(EXERCISE DATA)

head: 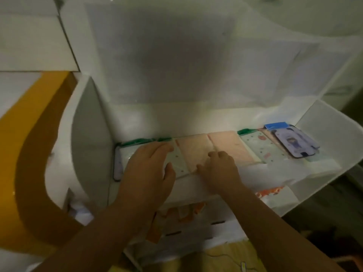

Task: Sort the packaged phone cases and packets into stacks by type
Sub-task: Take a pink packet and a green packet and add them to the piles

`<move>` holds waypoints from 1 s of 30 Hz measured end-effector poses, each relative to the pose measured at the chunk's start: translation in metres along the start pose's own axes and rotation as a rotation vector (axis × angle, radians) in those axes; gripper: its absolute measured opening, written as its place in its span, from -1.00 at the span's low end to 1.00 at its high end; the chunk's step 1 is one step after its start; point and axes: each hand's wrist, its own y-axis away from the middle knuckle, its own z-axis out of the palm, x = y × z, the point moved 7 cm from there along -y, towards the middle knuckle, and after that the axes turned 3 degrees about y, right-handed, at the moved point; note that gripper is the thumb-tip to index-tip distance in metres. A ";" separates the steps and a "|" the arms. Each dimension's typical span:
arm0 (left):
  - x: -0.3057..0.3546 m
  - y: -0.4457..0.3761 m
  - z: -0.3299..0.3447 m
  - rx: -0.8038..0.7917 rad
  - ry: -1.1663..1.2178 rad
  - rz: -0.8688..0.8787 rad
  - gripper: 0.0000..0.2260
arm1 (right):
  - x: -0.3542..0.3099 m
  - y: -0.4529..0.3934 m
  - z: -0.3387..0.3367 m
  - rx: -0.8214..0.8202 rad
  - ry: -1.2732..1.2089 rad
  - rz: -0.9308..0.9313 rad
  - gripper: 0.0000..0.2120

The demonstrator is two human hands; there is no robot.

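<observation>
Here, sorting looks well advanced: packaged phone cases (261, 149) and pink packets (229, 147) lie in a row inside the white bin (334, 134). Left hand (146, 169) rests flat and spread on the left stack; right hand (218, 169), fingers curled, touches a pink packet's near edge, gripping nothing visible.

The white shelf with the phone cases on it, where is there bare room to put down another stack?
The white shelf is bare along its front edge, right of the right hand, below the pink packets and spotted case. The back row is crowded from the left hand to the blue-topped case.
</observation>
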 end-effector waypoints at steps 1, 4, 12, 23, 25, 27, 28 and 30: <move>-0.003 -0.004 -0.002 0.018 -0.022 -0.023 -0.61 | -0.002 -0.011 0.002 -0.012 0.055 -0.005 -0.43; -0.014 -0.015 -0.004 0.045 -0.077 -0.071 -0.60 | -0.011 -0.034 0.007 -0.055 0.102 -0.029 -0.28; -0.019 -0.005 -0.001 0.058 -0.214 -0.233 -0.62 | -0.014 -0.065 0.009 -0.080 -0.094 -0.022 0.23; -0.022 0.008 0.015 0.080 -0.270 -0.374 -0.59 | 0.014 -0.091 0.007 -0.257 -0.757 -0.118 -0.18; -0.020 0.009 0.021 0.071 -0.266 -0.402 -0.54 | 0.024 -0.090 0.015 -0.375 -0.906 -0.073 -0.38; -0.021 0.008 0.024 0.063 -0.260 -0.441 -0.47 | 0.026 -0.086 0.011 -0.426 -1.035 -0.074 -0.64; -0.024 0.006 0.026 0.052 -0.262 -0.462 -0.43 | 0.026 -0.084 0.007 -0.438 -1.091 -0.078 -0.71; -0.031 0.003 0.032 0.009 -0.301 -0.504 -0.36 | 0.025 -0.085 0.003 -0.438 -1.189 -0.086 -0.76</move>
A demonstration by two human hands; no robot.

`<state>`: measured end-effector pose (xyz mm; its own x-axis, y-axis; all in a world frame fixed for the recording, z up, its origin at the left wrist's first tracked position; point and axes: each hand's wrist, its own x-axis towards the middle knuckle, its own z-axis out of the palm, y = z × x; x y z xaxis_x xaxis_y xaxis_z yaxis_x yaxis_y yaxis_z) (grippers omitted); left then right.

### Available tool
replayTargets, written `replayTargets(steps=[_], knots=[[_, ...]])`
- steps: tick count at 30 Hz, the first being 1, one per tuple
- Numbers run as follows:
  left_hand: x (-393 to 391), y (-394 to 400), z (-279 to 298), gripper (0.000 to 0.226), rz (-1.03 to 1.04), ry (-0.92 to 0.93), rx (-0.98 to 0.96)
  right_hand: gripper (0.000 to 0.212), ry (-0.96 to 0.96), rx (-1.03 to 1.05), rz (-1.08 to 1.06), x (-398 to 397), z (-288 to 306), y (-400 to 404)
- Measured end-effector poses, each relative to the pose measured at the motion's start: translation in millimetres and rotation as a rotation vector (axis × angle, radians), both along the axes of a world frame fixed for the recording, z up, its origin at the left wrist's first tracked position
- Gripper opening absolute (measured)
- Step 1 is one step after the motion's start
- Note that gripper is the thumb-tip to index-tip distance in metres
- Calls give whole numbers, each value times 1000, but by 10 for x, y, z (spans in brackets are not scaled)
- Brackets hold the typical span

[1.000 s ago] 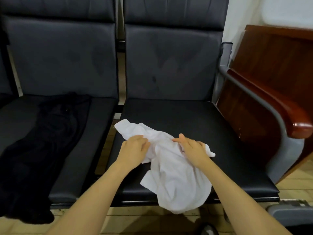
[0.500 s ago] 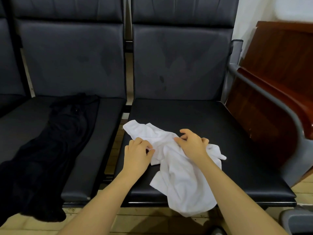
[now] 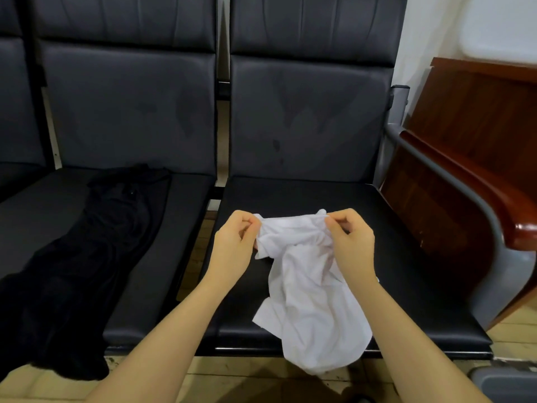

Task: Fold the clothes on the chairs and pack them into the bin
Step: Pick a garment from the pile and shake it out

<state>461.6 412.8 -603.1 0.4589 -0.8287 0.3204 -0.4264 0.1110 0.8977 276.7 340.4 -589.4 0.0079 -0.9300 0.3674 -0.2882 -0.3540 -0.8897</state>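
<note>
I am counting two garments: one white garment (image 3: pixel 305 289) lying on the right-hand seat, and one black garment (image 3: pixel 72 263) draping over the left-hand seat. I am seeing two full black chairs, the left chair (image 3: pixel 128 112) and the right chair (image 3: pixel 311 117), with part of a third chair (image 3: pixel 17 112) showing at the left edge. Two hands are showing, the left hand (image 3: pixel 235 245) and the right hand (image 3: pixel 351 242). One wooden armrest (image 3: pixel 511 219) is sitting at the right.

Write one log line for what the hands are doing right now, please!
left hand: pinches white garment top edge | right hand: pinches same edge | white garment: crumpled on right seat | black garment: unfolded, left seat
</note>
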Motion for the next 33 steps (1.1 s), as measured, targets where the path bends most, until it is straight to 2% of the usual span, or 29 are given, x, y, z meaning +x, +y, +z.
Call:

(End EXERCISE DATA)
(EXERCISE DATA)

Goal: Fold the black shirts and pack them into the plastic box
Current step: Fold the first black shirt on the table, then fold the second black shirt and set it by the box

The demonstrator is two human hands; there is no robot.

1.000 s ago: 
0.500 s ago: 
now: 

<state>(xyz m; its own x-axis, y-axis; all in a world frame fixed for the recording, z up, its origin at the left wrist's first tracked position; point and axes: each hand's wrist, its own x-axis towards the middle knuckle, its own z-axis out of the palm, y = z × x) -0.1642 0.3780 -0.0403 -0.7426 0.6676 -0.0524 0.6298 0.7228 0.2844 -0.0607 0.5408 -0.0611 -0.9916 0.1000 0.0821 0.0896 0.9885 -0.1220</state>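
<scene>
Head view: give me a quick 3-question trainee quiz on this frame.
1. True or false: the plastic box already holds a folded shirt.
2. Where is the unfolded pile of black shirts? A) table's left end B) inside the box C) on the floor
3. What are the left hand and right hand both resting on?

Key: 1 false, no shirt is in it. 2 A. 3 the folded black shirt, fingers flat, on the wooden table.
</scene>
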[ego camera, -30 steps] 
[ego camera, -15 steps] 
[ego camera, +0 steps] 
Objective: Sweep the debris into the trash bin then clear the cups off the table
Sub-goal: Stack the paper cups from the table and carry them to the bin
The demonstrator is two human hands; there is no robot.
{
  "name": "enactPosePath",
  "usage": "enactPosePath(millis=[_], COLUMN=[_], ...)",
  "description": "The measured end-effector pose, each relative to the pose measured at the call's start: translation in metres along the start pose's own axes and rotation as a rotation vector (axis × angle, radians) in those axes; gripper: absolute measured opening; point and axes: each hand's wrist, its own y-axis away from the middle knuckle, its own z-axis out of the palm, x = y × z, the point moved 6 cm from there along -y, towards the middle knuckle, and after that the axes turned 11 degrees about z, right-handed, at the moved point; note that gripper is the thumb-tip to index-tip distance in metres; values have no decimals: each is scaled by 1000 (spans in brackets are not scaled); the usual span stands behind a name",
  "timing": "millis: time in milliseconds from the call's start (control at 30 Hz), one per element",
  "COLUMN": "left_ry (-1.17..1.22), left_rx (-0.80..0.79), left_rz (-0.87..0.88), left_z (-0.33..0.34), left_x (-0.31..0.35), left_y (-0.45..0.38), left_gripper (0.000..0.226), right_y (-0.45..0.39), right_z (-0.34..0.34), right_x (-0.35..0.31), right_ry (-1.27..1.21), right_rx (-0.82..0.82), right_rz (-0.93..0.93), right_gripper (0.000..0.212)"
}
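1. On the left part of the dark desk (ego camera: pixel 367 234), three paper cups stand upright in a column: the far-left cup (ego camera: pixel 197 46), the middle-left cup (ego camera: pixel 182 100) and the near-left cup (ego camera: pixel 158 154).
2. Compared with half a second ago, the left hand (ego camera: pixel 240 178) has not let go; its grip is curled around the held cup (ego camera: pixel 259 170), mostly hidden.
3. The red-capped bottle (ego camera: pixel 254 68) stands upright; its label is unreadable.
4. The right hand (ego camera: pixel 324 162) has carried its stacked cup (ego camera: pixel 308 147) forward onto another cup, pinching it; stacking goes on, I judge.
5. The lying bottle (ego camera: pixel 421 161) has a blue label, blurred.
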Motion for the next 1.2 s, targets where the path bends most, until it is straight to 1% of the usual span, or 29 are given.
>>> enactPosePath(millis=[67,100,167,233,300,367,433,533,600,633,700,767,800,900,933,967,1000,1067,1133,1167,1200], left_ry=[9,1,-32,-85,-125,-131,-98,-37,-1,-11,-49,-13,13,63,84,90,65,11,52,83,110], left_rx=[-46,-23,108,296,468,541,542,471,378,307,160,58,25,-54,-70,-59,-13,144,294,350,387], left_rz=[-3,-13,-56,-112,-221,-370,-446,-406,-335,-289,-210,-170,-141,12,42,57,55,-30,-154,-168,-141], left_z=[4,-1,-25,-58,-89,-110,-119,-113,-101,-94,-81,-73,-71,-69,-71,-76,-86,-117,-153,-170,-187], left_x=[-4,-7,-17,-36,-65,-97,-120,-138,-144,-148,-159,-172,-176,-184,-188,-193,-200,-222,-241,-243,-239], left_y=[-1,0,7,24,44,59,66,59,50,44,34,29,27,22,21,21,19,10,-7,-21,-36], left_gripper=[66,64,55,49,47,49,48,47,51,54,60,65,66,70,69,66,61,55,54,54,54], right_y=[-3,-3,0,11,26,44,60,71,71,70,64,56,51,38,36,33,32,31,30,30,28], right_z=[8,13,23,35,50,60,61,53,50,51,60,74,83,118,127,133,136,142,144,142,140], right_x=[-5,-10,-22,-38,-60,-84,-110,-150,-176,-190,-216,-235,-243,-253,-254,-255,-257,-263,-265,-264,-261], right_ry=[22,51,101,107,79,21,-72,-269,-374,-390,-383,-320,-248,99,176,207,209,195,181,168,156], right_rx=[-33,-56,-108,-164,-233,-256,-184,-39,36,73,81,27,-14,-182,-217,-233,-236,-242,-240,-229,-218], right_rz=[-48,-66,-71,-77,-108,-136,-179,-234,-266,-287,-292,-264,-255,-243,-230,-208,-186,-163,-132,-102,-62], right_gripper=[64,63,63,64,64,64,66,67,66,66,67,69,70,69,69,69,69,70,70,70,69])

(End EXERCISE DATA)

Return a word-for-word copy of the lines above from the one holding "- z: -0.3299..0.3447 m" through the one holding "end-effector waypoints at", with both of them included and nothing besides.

RESPONSE TO THE EXERCISE:
  - z: -0.3299..0.3447 m
  - rx: -0.8038..0.7917 rad
  - ry: -1.1663..1.2178 rad
  - rz: -0.8688..0.8787 rad
  - gripper: 0.0000..0.2260
arm1 (right):
  - x: -0.3542..0.3099 m
  - y: -0.4529..0.3934 m
  - z: -0.3387..0.3367 m
  - rx: -0.8214..0.8202 rad
  - ry: -1.2732..1.2089 rad
  - rz: -0.9308..0.9313 rad
  - gripper: 0.0000..0.2120

The demonstrator is two human hands; there is no robot.

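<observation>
Here, sorting looks well advanced: packaged phone cases (261, 149) and pink packets (229, 147) lie in a row inside the white bin (334, 134). Left hand (146, 169) rests flat and spread on the left stack; right hand (218, 169), fingers curled, touches a pink packet's near edge, gripping nothing visible.

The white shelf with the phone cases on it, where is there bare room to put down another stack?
The white shelf is bare along its front edge, right of the right hand, below the pink packets and spotted case. The back row is crowded from the left hand to the blue-topped case.
</observation>
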 end-effector waypoints at steps 1, 4, 12, 23, 25, 27, 28 and 30: <move>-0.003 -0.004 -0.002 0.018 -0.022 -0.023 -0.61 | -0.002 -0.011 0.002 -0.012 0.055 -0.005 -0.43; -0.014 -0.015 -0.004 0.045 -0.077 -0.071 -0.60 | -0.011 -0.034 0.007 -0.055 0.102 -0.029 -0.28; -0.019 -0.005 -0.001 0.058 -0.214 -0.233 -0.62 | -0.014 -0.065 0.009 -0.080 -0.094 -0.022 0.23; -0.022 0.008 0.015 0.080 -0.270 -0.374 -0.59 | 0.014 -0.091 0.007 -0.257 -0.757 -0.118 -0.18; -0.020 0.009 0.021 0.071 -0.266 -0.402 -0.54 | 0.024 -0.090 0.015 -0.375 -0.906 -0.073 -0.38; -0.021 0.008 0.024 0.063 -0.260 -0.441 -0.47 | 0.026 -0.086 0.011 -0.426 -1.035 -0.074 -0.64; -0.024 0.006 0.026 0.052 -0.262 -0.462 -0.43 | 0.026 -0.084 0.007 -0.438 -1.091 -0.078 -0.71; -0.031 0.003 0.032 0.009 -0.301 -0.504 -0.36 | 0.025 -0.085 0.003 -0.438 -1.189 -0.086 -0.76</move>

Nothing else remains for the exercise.